Ireland should place gender-equality goals at the heart of its spending and taxation plans and government departments should develop diligently researched goals for promoting opportunities for women, the Joint Committee on Budgetary Oversight has found in a new report.

 

Today’s publication of the Report on Gender Budgeting followed a series of hearings exploring how to boost women’s work participation and equal treatment through proactive budget measures.

In a new approach, Ireland’s 2018 budget introduced a pilot programme in several government departments to set targets for boosting female representation in many activities, from filmmaking to scientific research.

In its conclusions, the Committee recommends that the government should:

• Produce an annual Equality Budget Statement that would be delivered by the Finance Minister as a core feature of each Budget Day. This plan “should set out broad and ambitious strategic gender equality goals” linked to each department’s specific targets;
• expand its Budget 2018 commitment to pilot gender-balancing goals, backed by better data and more thoroughly defined goals;
• accept and, where possible, implement improvements identified in a Parliamentary Budget Office report that reviewed the design and effectiveness of the pilot programme
• provide the Committee with the Department of Public Expenditure and Reform’s own internal analysis used to identify gender-equality targets in the pilot programme;
• help the six departments involved in the pilot programme to identify and fill gaps in their data measuring whether gender-equality goals are properly defined and being advanced, and
• Consider enshrining the goal of gender balancing in national law.
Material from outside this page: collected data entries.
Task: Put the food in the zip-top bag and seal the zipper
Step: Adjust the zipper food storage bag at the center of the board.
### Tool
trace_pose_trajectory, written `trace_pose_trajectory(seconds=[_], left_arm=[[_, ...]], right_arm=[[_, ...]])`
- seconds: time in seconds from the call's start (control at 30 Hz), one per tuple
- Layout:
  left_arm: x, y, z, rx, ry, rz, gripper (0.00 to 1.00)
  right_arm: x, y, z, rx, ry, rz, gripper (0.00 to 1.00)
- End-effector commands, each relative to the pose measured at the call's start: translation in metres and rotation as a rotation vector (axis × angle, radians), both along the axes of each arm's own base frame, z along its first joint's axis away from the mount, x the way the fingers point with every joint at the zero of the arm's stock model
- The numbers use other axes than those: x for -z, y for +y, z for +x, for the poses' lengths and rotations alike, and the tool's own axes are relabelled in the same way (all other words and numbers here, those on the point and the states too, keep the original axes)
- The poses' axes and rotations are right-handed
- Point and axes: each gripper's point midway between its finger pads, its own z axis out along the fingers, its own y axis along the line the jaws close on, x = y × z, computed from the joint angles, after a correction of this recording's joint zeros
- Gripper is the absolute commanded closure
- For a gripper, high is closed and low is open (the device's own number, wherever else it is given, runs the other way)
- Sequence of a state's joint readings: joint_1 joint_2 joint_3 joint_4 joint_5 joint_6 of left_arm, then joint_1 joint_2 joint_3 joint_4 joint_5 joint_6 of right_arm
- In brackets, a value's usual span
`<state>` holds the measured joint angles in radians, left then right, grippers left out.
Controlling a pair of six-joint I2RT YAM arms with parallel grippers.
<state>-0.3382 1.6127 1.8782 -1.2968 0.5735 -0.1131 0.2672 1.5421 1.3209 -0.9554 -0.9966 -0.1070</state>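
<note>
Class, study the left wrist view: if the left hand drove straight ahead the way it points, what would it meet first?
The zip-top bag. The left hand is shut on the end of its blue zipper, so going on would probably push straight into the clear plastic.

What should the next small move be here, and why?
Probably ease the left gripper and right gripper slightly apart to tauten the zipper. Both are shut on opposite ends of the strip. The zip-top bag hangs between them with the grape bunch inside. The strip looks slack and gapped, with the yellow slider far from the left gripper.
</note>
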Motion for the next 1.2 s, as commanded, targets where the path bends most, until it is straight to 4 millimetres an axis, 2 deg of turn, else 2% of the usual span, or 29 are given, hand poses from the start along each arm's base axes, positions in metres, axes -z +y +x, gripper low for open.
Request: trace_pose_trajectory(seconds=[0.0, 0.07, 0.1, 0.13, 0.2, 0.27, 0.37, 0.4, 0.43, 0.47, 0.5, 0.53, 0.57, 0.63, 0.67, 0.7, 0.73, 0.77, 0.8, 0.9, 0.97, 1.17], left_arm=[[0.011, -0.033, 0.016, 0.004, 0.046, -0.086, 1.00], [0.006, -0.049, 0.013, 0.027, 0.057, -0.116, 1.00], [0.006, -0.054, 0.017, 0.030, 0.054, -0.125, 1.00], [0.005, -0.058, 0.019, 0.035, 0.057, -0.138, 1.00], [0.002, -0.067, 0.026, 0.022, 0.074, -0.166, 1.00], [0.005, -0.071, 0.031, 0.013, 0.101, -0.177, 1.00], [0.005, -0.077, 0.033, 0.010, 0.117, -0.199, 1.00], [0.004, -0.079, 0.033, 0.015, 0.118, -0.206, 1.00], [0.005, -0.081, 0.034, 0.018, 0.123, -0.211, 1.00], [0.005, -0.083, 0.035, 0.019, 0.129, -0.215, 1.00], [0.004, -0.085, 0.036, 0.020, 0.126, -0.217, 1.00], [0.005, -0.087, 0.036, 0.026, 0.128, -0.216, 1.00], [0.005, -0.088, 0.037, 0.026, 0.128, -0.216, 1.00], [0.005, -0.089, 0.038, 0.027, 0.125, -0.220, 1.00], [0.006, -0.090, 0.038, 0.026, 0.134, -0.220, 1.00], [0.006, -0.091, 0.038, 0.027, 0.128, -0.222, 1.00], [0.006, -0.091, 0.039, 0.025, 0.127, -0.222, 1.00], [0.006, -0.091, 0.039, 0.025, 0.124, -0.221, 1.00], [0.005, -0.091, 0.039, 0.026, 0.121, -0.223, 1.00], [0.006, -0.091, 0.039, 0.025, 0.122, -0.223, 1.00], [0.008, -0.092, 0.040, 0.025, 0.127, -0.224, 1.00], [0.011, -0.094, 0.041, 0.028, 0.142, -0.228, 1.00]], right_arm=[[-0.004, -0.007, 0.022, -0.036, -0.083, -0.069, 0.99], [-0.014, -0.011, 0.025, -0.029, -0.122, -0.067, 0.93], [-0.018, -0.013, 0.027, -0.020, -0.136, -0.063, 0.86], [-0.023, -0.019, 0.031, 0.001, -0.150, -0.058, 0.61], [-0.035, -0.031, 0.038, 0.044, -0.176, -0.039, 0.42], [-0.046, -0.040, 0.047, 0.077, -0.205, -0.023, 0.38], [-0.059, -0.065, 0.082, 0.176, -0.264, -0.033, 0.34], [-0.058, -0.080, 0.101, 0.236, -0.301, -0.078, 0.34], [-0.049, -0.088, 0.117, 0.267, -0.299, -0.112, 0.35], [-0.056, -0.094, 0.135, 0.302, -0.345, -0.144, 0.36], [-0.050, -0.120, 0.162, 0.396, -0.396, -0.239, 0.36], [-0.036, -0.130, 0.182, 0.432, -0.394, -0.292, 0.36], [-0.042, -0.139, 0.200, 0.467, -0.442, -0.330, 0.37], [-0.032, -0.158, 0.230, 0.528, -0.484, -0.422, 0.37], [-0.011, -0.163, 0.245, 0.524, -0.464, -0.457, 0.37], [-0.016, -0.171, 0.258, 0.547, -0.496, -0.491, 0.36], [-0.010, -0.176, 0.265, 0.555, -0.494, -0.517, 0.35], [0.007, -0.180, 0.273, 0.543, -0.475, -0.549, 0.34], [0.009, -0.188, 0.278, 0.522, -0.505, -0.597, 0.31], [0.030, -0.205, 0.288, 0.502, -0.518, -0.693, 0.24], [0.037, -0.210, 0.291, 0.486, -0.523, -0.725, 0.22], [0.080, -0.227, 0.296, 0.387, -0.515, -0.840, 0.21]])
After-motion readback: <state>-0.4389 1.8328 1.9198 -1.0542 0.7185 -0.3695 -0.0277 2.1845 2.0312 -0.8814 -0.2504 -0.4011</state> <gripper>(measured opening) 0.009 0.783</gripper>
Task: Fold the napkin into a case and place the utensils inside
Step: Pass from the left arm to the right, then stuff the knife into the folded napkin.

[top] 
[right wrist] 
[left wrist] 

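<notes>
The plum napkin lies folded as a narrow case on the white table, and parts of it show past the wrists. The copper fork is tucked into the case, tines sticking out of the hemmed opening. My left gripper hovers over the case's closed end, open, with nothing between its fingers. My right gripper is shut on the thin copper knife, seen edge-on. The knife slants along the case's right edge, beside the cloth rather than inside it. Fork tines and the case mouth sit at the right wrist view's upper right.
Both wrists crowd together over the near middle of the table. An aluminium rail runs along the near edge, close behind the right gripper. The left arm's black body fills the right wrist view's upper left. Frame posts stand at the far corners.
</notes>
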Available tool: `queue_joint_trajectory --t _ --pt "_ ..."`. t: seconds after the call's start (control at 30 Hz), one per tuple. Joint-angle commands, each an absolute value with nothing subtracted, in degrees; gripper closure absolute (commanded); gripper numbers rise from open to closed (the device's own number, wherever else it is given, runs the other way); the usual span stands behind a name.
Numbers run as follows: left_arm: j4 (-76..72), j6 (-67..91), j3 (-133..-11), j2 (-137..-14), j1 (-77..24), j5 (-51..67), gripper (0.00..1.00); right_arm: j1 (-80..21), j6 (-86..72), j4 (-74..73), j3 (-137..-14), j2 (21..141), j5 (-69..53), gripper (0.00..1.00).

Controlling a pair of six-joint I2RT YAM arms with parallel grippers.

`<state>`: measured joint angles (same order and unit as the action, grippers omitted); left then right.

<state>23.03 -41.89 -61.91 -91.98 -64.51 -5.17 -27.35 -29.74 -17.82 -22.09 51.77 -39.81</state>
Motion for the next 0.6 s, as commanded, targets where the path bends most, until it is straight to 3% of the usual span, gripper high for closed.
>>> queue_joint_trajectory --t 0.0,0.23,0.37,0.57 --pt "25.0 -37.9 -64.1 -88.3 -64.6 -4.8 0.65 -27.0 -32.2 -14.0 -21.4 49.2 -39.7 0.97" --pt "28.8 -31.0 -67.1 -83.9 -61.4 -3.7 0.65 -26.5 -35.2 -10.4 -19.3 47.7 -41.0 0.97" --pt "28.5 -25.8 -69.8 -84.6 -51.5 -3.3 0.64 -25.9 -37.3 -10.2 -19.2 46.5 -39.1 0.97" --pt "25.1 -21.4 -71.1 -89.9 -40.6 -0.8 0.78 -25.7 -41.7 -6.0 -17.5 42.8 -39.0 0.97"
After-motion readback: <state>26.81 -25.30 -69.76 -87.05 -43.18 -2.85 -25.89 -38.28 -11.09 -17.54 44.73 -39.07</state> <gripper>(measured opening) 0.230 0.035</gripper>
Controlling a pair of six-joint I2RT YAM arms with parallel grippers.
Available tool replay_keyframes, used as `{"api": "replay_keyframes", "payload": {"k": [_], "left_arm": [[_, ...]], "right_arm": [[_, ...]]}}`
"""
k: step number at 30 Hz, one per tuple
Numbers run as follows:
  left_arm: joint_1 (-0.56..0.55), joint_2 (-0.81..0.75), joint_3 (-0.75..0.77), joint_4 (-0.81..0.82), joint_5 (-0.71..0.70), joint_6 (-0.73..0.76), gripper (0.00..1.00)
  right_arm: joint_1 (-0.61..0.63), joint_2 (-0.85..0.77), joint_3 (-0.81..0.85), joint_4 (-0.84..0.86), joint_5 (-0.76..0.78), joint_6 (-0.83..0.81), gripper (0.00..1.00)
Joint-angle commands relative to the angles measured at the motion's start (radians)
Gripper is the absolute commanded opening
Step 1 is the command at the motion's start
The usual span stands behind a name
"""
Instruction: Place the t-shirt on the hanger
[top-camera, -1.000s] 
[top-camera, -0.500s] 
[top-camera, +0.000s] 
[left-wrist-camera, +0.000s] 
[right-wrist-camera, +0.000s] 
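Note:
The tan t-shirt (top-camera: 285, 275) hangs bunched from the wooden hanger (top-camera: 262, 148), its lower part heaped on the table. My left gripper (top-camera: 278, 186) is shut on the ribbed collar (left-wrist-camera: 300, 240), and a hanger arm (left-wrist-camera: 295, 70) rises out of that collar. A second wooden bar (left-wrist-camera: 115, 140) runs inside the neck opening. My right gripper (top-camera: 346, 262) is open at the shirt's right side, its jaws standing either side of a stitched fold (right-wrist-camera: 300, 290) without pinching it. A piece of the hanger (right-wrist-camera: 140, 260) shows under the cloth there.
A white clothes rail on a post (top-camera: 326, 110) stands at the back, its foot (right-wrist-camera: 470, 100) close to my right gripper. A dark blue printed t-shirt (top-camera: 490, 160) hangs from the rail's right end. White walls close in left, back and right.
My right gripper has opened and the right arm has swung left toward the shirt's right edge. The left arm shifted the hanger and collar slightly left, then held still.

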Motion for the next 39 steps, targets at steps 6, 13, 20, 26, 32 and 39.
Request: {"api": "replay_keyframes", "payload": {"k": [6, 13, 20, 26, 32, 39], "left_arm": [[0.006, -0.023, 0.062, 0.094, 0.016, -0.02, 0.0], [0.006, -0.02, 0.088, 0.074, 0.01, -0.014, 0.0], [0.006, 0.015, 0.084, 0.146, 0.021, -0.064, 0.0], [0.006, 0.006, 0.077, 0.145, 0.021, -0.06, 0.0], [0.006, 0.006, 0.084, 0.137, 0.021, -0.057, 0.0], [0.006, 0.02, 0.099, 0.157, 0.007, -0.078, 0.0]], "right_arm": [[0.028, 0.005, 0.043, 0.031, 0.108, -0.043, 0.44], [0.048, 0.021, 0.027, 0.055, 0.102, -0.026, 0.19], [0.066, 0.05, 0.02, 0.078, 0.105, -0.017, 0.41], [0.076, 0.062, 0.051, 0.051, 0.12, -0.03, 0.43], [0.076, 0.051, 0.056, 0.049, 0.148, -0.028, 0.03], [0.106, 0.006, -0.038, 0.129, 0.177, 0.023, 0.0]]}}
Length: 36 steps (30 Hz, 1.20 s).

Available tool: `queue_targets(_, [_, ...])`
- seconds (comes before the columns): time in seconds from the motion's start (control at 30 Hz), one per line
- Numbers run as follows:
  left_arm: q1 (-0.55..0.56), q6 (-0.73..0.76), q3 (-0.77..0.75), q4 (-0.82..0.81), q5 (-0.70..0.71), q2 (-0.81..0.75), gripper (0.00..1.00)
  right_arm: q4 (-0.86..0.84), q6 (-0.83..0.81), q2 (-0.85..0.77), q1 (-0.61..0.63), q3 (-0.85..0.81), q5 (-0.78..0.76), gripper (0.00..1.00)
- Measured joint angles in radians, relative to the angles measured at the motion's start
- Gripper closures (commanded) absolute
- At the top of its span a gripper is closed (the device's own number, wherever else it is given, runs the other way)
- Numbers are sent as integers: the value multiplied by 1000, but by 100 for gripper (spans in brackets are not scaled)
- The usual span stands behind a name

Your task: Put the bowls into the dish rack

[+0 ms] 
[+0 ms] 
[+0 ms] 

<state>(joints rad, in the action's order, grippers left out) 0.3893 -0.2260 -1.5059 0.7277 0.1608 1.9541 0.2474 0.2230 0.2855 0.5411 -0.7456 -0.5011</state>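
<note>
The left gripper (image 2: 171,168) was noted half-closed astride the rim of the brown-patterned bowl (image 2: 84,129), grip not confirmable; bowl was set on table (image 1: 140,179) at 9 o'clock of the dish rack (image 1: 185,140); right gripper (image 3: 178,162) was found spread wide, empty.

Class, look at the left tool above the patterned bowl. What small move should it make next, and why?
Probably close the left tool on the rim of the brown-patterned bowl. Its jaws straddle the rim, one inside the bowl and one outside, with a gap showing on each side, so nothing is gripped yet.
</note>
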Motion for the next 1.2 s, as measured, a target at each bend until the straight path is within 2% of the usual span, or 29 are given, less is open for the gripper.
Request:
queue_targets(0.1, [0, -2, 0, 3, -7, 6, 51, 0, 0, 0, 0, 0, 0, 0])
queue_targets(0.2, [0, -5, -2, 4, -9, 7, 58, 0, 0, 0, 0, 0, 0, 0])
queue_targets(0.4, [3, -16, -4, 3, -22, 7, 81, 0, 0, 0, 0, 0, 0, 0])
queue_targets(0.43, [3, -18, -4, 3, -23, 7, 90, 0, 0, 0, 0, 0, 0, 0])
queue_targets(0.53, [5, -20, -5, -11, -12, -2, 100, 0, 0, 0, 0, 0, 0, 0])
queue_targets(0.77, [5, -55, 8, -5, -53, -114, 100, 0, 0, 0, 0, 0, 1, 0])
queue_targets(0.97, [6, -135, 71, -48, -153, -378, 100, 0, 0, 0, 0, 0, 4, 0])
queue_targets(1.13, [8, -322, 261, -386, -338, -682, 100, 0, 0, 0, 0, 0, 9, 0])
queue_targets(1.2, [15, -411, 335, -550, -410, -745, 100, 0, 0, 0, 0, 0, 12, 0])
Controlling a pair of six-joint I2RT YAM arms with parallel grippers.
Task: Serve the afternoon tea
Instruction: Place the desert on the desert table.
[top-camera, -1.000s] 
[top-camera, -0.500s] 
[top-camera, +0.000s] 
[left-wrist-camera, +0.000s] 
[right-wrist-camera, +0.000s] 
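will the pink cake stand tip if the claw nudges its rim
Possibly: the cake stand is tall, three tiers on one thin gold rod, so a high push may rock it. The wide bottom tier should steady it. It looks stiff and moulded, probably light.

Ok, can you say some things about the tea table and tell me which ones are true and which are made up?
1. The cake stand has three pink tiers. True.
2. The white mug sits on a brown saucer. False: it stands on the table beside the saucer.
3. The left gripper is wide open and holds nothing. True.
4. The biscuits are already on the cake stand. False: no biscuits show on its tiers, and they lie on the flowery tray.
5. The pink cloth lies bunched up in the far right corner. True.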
Committee Chairman Colm Brophy TD said witnesses from the National Women’s Council of Ireland, the Irish Human Rights and Equality Commission and equality officials from other EU member states all had made a persuasive case for making gender equality a core goal of Budget 2019 and beyond. He noted that some 80 nations worldwide already had instituted some form of gender-specific budgeting into their fiscal planning.

“In Ireland we are taking the first important steps in addressing gender inequality at a national budgetary level across a broad range of activities and state-funded supports,” Deputy Brophy said.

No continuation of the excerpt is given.